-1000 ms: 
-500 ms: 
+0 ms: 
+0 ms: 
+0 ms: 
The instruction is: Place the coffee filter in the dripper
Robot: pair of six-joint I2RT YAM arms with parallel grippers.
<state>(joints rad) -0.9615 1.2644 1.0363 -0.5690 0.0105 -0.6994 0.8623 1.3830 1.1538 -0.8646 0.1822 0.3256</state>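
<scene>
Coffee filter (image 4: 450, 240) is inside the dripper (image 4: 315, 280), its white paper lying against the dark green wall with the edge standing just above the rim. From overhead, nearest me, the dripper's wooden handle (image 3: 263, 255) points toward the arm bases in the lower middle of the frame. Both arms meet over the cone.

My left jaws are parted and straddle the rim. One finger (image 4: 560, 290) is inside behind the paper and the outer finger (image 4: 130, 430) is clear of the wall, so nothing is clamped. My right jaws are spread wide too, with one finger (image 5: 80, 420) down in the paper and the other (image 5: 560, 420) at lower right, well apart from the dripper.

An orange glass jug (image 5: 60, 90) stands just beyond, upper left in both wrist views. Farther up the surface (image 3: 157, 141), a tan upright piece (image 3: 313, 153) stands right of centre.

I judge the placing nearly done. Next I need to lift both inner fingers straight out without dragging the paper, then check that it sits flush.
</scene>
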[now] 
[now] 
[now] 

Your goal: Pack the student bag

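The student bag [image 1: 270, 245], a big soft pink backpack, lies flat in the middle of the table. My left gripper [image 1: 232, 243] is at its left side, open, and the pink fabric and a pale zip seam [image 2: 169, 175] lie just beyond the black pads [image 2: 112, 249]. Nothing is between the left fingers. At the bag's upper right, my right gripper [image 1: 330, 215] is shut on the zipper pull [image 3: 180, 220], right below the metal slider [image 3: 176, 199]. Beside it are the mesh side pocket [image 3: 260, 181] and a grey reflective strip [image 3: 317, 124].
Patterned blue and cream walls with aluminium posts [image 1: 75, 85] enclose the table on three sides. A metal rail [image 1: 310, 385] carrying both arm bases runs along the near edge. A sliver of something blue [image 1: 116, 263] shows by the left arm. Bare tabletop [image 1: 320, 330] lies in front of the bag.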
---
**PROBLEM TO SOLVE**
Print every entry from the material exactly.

**RESPONSE FOR THIS EXERCISE**
-1000 ms: 
-500 ms: 
+0 ms: 
+0 ms: 
+0 ms: 
The instruction is: Place the coffee filter in the dripper
Robot: pair of six-joint I2RT YAM arms with parallel grippers.
<state>(joints rad) -0.9615 1.2644 1.0363 -0.5690 0.0105 -0.6994 0.8623 1.3830 1.1538 -0.8646 0.1822 0.3256</state>
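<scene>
Coffee filter (image 4: 450, 240) is inside the dripper (image 4: 315, 280), its white paper lying against the dark green wall with the edge standing just above the rim. From overhead, nearest me, the dripper's wooden handle (image 3: 263, 255) points toward the arm bases in the lower middle of the frame. Both arms meet over the cone.

My left jaws are parted and straddle the rim. One finger (image 4: 560, 290) is inside behind the paper and the outer finger (image 4: 130, 430) is clear of the wall, so nothing is clamped. My right jaws are spread wide too, with one finger (image 5: 80, 420) down in the paper and the other (image 5: 560, 420) at lower right, well apart from the dripper.

An orange glass jug (image 5: 60, 90) stands just beyond, upper left in both wrist views. Farther up the surface (image 3: 157, 141), a tan upright piece (image 3: 313, 153) stands right of centre.

I judge the placing nearly done. Next I need to lift both inner fingers straight out without dragging the paper, then check that it sits flush.
</scene>
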[now] 
[now] 
[now] 

Your goal: Pack the student bag

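The student bag [image 1: 270, 245], a big soft pink backpack, lies flat in the middle of the table. My left gripper [image 1: 232, 243] is at its left side, open, and the pink fabric and a pale zip seam [image 2: 169, 175] lie just beyond the black pads [image 2: 112, 249]. Nothing is between the left fingers. At the bag's upper right, my right gripper [image 1: 330, 215] is shut on the zipper pull [image 3: 180, 220], right below the metal slider [image 3: 176, 199]. Beside it are the mesh side pocket [image 3: 260, 181] and a grey reflective strip [image 3: 317, 124].
Patterned blue and cream walls with aluminium posts [image 1: 75, 85] enclose the table on three sides. A metal rail [image 1: 310, 385] carrying both arm bases runs along the near edge. A sliver of something blue [image 1: 116, 263] shows by the left arm. Bare tabletop [image 1: 320, 330] lies in front of the bag.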

With the output given, the exercise is complete.